In den nächsten Schritten nach der Input Komponente können Sie ein @ verwenden, z.B. @PARAMETERNAME, um den Parameterwert abzurufen. Er ist nur während einer Abfrage verfügbar, und zwar bis zur nächsten Seite. Danach sind diese Daten nicht mehr vorhanden (genauso wie bei einem geposteten Wert aus einem Formular).
Wenn ein Parameter als "notwendig" festgelegt wird, und dieser Parameter nicht geliefert wird, wird ein Vorfall erstellt.

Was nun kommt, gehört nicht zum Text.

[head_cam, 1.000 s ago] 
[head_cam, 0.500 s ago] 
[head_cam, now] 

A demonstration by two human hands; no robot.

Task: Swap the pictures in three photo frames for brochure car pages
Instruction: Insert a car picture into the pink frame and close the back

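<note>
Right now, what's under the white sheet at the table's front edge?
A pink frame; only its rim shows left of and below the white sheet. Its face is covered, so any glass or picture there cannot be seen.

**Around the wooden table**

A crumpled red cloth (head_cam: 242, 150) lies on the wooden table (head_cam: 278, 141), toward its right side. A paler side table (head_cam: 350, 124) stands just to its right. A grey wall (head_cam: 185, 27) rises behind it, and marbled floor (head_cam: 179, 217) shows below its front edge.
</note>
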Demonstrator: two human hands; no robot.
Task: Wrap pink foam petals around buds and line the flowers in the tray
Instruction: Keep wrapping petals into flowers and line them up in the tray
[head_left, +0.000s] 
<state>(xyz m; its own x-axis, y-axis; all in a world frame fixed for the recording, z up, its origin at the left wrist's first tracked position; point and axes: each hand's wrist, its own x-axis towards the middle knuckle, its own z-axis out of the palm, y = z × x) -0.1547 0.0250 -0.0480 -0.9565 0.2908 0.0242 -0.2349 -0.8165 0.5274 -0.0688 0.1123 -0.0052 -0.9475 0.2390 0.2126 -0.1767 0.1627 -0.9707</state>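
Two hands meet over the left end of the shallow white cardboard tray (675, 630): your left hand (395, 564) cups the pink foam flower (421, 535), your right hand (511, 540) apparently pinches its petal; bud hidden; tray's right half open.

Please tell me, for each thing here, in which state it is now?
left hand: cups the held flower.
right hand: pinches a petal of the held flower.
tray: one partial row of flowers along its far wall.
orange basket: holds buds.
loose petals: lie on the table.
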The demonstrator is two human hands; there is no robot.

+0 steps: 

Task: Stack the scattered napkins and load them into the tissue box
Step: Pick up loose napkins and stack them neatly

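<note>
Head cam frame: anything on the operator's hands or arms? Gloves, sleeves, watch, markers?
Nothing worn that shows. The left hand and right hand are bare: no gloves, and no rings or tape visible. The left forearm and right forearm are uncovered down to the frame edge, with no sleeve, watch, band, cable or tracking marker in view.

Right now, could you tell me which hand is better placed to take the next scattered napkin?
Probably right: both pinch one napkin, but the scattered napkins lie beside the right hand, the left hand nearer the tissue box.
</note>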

Hinweis: Geben Sie sensible Informationen, wie die E-Mail-Adresse oder die ID des Kontaktes, als Wert in die anonyme URL ein. Sie können ganz einfach geändert werden.

Das Feld ‘Anonymer Link‘ im unteren Bereich wird zur Verknüpfung mit der Input Komponente verwendet. Die URL gelangt ohne jegliche Profildaten des Kontaktes in die Journey, so wie bei einem anonymen Profil. Deswegen wird sie als „Anonyme URL“ bezeichnet. Diese URL kann als Hyperlink zu einer Website verwendet werden, die zur Selligent Journey führt.

Ein Beispiel für eine Journey, die mit der Individual API-Methode „TriggerCampaign“ von Selligent verwendet wird. Diese Journey wird von einer externen Anwendung zur Aktualisierung der Daten des Kontaktes ausgeführt (Webservice-Aufruf).
In den „Einstellungen“ wird ein „Gate“ erstellt, das auf die Input Komponente weist. Der Name des Gates wird im Webservice-Aufruf verwendet.
Anstatt die Input Komponente auf „Webservice“ zu setzen und ein einfaches „ok“ zurück zu senden, wenn die Journey ausgeführt wird, haben wir „Weblink“ verwendet, und eine Nachricht zur „01. Webservice NOK“-Seite zurück gesendet. Hier enthält die Seite nur ~DATA_ERROR~, und sendet die Meldung ‚NotFound‘ der Lookup oder die „Failed“-Fehlermeldungen der Datenkomponente zurück. Wurden alle Daten richtig aktualisiert, sendet die Journey von der „01 Webservice OK“-Seite „ok“ zurück.
In den Eigenschaften der Journey wird ein Content-Renderer eingestellt, der nur „ok“ oder DATA_ERROR statt einer kompletten HTML-Seite mit dem standardmäßigen 'OptiExtension' Renderer zurück sendet. Weitere Informationen zum Thema finden Sie unter Content Rendering.



Wenn die Input Komponente auf „Webservice“ gesetzt wird, ist die Journey weniger umfangreich. Es wird jedoch keine Unterscheidung zwischen einer Aktualisierung oder einer Eingabe getroffen; die Journey sendet immer „ok“ zurück:

Hinweis: Das obige Beispiel für eine Journey gilt nicht für die Ausführung von Bulk-Updates, weil jedes Mal eine Web-Abfrage ausgeführt wird (Webservice). Für Bulk-Updates erstellen Sie bitte unter „Prozesse“ einen Geplanten Task.